• Data excerpt
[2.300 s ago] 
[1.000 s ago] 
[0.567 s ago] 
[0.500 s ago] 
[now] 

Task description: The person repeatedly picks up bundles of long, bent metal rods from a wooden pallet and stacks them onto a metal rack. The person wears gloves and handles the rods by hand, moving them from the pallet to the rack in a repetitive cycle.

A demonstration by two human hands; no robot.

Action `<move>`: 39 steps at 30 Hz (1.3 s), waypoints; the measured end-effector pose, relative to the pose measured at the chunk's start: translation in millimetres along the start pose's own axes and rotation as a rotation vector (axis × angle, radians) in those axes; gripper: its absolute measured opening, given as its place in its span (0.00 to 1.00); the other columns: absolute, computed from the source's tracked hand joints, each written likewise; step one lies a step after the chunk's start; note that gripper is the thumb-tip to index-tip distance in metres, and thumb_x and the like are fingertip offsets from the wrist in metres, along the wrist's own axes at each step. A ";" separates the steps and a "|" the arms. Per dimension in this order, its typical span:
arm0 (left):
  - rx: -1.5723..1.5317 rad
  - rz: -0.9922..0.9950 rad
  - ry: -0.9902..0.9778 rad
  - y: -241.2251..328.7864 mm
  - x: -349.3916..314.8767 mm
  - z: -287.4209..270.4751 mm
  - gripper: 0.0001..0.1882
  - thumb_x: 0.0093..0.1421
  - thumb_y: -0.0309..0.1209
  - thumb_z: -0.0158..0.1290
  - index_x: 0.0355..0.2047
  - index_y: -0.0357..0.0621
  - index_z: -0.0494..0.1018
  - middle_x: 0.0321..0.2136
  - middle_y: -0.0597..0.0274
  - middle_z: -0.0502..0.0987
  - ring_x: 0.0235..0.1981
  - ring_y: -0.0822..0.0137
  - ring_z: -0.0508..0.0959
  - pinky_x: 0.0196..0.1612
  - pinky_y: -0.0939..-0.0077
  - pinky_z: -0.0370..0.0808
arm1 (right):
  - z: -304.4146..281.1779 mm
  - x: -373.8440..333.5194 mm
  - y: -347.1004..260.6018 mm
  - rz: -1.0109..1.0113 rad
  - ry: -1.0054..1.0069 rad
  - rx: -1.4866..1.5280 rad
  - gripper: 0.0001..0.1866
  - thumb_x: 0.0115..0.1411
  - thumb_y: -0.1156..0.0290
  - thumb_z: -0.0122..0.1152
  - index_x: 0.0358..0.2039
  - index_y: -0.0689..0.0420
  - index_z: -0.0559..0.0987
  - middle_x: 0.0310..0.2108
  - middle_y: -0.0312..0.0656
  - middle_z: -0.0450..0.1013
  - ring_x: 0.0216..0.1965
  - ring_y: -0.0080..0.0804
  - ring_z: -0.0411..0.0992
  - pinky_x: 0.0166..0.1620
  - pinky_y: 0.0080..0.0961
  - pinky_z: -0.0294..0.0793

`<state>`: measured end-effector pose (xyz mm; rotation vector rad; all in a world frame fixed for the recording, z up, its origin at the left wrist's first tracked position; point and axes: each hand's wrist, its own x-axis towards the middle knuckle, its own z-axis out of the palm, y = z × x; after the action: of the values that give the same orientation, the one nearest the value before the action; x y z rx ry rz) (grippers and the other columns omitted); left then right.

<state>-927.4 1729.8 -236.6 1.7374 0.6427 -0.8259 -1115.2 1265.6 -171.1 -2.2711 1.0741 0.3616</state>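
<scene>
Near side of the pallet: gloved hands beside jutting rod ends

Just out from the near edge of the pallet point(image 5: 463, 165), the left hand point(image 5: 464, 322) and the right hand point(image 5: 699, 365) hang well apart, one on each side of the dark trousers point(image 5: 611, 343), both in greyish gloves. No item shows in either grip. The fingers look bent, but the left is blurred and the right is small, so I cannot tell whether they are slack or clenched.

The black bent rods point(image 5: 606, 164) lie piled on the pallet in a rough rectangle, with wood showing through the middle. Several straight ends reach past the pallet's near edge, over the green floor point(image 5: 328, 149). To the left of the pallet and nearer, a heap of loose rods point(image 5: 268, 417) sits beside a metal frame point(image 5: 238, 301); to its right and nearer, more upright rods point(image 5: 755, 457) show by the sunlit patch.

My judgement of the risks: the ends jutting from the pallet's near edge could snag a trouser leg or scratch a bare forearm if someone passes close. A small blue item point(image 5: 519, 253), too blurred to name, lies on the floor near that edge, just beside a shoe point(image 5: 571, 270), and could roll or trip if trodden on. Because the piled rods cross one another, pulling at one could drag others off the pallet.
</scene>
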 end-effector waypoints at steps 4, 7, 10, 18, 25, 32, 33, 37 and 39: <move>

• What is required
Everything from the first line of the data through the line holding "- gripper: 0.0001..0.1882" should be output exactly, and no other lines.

• Output of the exercise
[2.300 s ago] 
[1.000 s ago] 
[0.567 s ago] 
[0.500 s ago] 
[now] 

Task description: The person repeatedly picks up bundles of long, bent metal rods from a wooden pallet and stacks them onto a metal rack. The person wears gloves and handles the rods by hand, moving them from the pallet to the rack in a repetitive cycle.

A demonstration by two human hands; no robot.

Action `<move>`: 39 steps at 30 Hz (1.3 s), waypoints; the measured end-effector pose, relative to the pose measured at the chunk's start: translation in millimetres along the start pose's own axes and rotation as a rotation vector (axis × angle, radians) in those axes; gripper: its absolute measured opening, given as its place in its span (0.00 to 1.00); the other columns: absolute, computed from the source's tracked hand joints, each written likewise; step one lies a step after the chunk's start; note that gripper is the thumb-tip to index-tip distance in metres, and thumb_x and the like are fingertip offsets from the wrist in metres, along the wrist's own axes at each step. A ";" separates the steps and a "|" the arms. Per dimension in this order, its typical span:
arm0 (left):
  - rx: -1.5723..1.5317 rad
  - rz: -0.9922..0.9950 rad
  - ry: -0.9902..0.9778 rad
  - y: -241.2251..328.7864 mm
  - x: -349.3916..314.8767 mm
  - z: -287.4209..270.4751 mm
  - gripper: 0.0001..0.1882

No more output is required.